In fact, we still have a baptismal liturgy on the eve of Pascha (you
could accurately call it a pre-Easter mass). In our parish, we start
at 10 AM Holy Saturday morning, but really it's prescribed to begin
later in the afternoon -- even with the morning start, it begins with
vespers and morphs into the Liturgy after a long series of reading from
the Old Testament that take place while catechumens were/are being baptized. I
was received into the Church at this liturgy in 1981. And the first
part of the service
of baptism, the enrollment of the catechumen, begins with a series
of exorcisms in which the priest breathes cross-wise into the
The Renunciation and
the Acceptance -- the
child will be held by Godparent or Godparents (Nuno and Nuna in Greek)

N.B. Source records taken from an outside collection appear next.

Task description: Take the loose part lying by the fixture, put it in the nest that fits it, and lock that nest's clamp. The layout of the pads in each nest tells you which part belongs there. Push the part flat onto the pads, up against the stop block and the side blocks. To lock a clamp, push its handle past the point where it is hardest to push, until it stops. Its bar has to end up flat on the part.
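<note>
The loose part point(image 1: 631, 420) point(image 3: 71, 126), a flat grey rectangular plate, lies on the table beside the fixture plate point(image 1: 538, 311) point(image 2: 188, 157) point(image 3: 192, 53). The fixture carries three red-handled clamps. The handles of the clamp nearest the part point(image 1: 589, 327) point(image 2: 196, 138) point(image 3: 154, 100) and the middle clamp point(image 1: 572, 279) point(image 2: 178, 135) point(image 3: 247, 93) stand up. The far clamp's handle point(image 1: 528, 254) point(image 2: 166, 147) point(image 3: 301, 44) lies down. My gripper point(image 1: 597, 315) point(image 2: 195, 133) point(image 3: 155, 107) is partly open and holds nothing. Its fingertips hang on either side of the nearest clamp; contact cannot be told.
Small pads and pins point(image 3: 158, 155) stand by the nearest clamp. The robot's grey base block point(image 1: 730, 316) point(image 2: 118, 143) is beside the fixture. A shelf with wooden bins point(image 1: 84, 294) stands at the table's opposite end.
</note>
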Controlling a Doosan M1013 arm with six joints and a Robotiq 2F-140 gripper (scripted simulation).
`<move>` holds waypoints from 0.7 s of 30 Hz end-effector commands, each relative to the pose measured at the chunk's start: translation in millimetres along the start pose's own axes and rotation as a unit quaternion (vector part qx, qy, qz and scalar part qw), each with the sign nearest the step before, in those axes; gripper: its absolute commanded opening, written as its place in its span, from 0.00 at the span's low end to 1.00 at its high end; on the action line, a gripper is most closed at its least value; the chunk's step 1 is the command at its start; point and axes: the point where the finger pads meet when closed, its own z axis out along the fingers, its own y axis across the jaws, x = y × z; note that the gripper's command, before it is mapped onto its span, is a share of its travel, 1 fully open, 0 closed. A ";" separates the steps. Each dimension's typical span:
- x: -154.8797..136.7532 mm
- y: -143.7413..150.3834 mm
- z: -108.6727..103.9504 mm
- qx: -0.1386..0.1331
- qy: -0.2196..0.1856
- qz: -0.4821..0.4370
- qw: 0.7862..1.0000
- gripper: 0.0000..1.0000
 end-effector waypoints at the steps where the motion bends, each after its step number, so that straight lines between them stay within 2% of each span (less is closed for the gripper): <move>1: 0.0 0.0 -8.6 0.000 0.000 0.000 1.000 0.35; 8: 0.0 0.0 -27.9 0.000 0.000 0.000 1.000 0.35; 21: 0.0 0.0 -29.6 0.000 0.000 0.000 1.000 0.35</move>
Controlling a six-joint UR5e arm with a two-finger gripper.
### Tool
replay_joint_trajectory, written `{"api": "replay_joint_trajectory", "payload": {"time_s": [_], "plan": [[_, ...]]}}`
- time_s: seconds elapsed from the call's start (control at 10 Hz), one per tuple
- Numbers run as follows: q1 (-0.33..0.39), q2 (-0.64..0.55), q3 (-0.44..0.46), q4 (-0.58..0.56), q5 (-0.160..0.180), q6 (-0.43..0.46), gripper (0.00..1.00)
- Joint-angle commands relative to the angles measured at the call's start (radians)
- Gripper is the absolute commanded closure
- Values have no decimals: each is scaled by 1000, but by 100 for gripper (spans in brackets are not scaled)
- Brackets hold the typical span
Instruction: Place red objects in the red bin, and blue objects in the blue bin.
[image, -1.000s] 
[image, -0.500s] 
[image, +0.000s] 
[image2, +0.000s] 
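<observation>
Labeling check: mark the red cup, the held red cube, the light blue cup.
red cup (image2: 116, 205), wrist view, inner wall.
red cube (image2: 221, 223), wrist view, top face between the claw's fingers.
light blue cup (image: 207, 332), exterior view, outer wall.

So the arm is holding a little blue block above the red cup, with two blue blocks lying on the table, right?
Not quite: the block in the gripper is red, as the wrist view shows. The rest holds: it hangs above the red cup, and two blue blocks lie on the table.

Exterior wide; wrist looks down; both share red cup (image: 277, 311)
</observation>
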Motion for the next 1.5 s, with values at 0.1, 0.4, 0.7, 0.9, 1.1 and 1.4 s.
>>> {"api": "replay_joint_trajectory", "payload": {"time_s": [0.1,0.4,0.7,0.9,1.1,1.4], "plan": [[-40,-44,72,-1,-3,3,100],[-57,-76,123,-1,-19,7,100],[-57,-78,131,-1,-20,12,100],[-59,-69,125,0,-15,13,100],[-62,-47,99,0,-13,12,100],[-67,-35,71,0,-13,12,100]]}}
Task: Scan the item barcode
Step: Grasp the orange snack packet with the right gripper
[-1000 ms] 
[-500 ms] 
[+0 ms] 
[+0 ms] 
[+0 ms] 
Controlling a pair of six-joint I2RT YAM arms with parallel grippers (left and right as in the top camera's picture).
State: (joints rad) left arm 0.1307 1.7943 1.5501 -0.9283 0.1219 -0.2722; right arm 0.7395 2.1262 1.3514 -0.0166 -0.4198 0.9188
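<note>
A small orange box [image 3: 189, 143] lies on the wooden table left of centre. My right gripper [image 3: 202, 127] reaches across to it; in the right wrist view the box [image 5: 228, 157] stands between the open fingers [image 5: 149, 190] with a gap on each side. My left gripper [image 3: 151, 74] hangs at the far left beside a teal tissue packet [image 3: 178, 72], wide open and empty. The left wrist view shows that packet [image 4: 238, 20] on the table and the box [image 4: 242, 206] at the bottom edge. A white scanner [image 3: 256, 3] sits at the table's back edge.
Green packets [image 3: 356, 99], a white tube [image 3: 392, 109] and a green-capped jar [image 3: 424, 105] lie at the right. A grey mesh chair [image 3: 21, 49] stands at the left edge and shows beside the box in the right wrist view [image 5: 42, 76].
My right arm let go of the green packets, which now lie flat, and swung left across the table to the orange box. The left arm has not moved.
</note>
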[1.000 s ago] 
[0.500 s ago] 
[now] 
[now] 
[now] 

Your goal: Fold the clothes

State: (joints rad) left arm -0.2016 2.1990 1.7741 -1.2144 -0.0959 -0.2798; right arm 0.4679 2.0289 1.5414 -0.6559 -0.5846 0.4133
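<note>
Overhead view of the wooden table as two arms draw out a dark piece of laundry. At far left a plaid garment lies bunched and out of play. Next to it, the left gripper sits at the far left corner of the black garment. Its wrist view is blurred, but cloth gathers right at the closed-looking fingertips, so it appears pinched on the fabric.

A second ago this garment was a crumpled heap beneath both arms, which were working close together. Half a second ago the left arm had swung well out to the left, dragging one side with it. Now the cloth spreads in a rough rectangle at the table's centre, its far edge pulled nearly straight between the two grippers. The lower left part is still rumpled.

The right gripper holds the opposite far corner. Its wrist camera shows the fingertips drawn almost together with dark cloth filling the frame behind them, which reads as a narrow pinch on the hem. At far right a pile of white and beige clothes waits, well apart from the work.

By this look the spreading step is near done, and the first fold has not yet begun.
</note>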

as he stands in the narthex of the church facing east (towards the
altar). The priest, standing in front of them, blows three times into
the child's face in the form of the cross to drive away any evil
spirits and adverse power and blesses him each time saying "In the name
of the Father and of the Son and of the Holy Spirit. Amen". He then
places his hands on the child's head, which symbolized the taking of
possession of the candidate in the name of the Holy Trinity and recites
a prayer addressed to the Triune God: "In your name, O God of truth... I
lay my hand on your servant who has been found worthy to seek salvation
in your Holy Name and protection under the shelter of your wings.
Banish from him the old error, fill him with faith and hope in you... so
that he might know that you are the only true God... Grant him the
ability to live in accordance with your commandments."
The Exorcisms -- The prayer is followed by three exorcisms and yet another prayer, the
prayer of acceptance, at the end of which the priest, in summary of all
that was said before, asks God to drive out and banish from the child
any and every evil and impure spirit which may be hiding and lurking in
his heart and make him a reason-endowed sheep in the holy flock of
Christ, an honorable member of the Church, child and heir of the
kingdom. The child and Godparent will then be asked to face west and
renounce Satan and all his works, and all his worship and all his
angels, and all his pride in a question and answer form three times and
then asked to breath (instead of the old tradition of spitting) down on
Satan. Facing west signifies the west, a place of natural darkness,
where the Devil, who is darkness himself, makes his abode.
I'm not sure why he'd call this reckless! In fact, if you read it,
you'd think Otis had written out the prescription. Explicit
renunciations of old pacts, explicit rejection of the devil --- hard to
get more in your (his) face than this! And yet it's entirely different
from sitting on some mountaintop overlooking a corrupt city and yelling
to the enemy that you're gonna kick his butt, which is what he seems to
be criticizing. (And rightly so. :)
Anyway, when you net it all out, I believe Otis is not nearly as far from the
Orthodox Christian faith as it might appear at first blush.
We just have a very different vocabulary to describe what appears to be, in large part, a common worldview, common objectives, common tactics -- and above all, a common enemy.